Stańczyk’s “entertainer” role was a ruse, a sleight-of-hand trick which masked a profound insight into Poland’s past, present, and future. I think of Stańczyk’s cynicism, his pessimism whenever I look at Żuławski’s The Devil (72), because it underlines Poland’s innate capacity for self-destruction. Communist Poland destroyed itself, just as Polish actions resulted in its partitioning during the eighteenth century. Only very recently Poland rewrote its own constitution, effectively undermining a 40-year struggle for freedom. Whereas Wajda’s political cinema is direct, Żuławski’s is oblique. Ostensibly a Gothic horror, The Devil nevertheless alluded to the role of the Minister of the Interior in the Warsaw student riots of March ‘68—which in turn led to the expulsion of Jews from the Polish Communist Party—and was promptly banned by the authorities. However, the official reason for suppressing the film was, perversely, because The Devil upset what one would have thought to be the enemy of the Polish Communist Party: the Catholic Church.

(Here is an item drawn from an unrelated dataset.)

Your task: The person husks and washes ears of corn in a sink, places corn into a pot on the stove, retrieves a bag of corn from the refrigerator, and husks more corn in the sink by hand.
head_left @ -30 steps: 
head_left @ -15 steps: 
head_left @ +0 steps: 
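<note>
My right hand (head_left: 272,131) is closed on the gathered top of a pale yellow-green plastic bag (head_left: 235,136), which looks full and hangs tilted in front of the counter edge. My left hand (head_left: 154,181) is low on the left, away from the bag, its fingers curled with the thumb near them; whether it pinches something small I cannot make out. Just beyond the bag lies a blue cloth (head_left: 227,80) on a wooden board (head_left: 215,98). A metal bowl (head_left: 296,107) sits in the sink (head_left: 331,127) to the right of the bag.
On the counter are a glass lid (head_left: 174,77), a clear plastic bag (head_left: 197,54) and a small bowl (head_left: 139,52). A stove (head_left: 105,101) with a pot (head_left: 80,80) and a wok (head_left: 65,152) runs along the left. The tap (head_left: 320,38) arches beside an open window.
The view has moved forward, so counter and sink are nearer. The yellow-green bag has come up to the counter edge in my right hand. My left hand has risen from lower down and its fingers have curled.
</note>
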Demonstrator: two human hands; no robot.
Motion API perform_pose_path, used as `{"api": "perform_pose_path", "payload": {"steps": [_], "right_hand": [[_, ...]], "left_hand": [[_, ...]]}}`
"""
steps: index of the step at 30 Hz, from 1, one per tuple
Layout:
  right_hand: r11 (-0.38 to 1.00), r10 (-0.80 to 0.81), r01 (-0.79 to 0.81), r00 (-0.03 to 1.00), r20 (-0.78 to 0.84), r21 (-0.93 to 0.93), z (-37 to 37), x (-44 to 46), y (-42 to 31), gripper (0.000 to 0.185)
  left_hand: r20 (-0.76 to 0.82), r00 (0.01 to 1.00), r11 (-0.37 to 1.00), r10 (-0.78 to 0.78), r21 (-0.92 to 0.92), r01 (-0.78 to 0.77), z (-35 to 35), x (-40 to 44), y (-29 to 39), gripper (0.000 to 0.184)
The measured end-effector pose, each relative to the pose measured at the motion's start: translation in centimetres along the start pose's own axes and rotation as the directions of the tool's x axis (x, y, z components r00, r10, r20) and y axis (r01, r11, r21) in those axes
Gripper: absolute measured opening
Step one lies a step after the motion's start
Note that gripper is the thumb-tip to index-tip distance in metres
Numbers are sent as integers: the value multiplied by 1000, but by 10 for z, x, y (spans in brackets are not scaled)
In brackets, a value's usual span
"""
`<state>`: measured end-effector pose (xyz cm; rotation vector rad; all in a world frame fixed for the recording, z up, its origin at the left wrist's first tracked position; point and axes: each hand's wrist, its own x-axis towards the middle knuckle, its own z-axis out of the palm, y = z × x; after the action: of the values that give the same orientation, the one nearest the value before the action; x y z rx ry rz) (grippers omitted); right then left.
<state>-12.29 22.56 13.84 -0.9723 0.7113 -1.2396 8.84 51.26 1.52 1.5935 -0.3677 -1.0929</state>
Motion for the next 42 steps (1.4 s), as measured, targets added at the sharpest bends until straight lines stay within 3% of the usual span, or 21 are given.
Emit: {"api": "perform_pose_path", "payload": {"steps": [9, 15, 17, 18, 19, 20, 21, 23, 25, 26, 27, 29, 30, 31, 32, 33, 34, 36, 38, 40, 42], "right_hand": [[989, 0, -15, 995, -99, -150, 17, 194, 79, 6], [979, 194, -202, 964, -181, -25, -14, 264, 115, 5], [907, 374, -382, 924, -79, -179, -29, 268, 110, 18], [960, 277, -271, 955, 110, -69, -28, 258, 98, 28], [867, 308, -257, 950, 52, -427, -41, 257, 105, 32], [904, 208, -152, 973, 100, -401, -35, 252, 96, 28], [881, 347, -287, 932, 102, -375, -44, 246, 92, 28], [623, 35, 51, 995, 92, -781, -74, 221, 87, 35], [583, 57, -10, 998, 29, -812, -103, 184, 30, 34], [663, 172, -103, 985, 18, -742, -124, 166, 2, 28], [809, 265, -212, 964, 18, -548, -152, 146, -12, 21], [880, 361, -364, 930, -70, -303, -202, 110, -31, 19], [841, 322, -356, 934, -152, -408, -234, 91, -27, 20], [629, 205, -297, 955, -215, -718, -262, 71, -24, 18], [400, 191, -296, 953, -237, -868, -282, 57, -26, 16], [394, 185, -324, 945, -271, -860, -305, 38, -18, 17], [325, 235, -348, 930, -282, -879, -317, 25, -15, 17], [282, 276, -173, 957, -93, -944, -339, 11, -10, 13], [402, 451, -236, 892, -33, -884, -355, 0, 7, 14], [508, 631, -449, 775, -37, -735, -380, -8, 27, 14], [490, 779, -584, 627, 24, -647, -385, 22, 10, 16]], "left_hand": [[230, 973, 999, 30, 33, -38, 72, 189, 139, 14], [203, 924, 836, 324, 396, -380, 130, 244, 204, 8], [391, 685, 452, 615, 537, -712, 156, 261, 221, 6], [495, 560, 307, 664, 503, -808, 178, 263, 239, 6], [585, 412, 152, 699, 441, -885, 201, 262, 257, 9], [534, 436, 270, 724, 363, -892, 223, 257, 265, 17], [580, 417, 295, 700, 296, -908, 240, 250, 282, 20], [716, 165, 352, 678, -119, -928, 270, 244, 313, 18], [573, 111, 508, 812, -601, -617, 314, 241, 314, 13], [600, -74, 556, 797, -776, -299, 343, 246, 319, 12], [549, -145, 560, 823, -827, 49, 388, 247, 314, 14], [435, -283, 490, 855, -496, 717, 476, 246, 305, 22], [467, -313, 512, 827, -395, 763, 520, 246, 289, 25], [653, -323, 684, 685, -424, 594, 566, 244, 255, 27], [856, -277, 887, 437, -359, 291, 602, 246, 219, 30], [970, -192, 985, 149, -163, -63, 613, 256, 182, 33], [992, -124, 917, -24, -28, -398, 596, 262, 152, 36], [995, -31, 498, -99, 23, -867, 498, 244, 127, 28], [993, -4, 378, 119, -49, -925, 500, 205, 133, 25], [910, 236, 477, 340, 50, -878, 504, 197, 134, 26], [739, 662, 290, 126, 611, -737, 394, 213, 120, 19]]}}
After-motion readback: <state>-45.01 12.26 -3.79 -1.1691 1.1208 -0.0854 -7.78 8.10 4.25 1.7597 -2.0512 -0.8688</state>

Similarly, Żuławski’s broken masterpiece, On the Silver Globe (88), appears to be the story of a heartbroken astronaut who flings himself into space to escape a failed relationship (On the Silver Globe is the reverse side of Possession), but it touches on the relationship between acting and religion, as well as that of organized religion and politics. Filmed in the years before John Paul II’s celebrated visit to Poland, not to mention the formation of the Free Trade Union Solidarity, On the Silver Globe was simply decades ahead of its time.

On the Silver Globe Zulawski

On the Silver Globe

I cannot think of two films which say more about the problems facing Poland today than The Devil and On the Silver Globe. Deeply disturbing and highly prophetic, they encapsulate the Polish predicament in a manner that can only be compared to the way Aleksei German’s films dealt with both Russia’s Stalinist past and, in Hard to Be a God, Putin’s Russia. Quite simply, now is the perfect time to discover the bizarre, brilliant, and grotesquely funny films of Andrzej Żuławski.


Daniel Bird is a film scholar and curator.